EXERCISE GOAL: What is needed is the run of lines from the one with "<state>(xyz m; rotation" through the close of the data, set down exactly.
Start of Block
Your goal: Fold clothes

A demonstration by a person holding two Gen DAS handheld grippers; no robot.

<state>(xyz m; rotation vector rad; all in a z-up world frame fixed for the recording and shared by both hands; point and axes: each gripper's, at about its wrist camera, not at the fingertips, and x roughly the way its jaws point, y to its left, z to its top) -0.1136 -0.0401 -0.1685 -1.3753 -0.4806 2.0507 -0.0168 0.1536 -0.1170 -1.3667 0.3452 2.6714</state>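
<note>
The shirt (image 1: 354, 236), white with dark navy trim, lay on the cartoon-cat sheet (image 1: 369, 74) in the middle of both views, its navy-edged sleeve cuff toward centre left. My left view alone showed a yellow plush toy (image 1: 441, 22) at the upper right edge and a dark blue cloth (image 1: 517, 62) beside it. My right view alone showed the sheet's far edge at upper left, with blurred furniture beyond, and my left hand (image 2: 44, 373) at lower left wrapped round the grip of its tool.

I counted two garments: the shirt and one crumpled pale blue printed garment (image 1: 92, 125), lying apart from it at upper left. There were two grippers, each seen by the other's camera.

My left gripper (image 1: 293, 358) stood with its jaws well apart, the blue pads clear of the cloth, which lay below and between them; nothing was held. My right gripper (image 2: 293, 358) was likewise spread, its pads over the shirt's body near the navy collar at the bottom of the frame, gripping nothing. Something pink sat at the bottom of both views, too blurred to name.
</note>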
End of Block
YOUR SOLUTION:
<state>(xyz m; rotation vector rad; all in a z-up world frame fixed for the recording and shared by both hands; point and axes: each gripper's, at about its wrist camera, not at the fingertips, and x roughly the way its jaws point, y to its left, z to its top) -0.1136 -0.0401 -0.1685 -1.3753 -0.4806 2.0507 -0.0168 0.1536 -0.1170 -1.3667 0.3452 2.6714</state>
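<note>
The shirt (image 1: 354, 236), white with dark navy trim, lay on the cartoon-cat sheet (image 1: 369, 74) in the middle of both views, its navy-edged sleeve cuff toward centre left. My left view alone showed a yellow plush toy (image 1: 441, 22) at the upper right edge and a dark blue cloth (image 1: 517, 62) beside it. My right view alone showed the sheet's far edge at upper left, with blurred furniture beyond, and my left hand (image 2: 44, 373) at lower left wrapped round the grip of its tool.

I counted two garments: the shirt and one crumpled pale blue printed garment (image 1: 92, 125), lying apart from it at upper left. There were two grippers, each seen by the other's camera.

My left gripper (image 1: 293, 358) stood with its jaws well apart, the blue pads clear of the cloth, which lay below and between them; nothing was held. My right gripper (image 2: 293, 358) was likewise spread, its pads over the shirt's body near the navy collar at the bottom of the frame, gripping nothing. Something pink sat at the bottom of both views, too blurred to name.
</note>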

No more is needed to finish this exercise.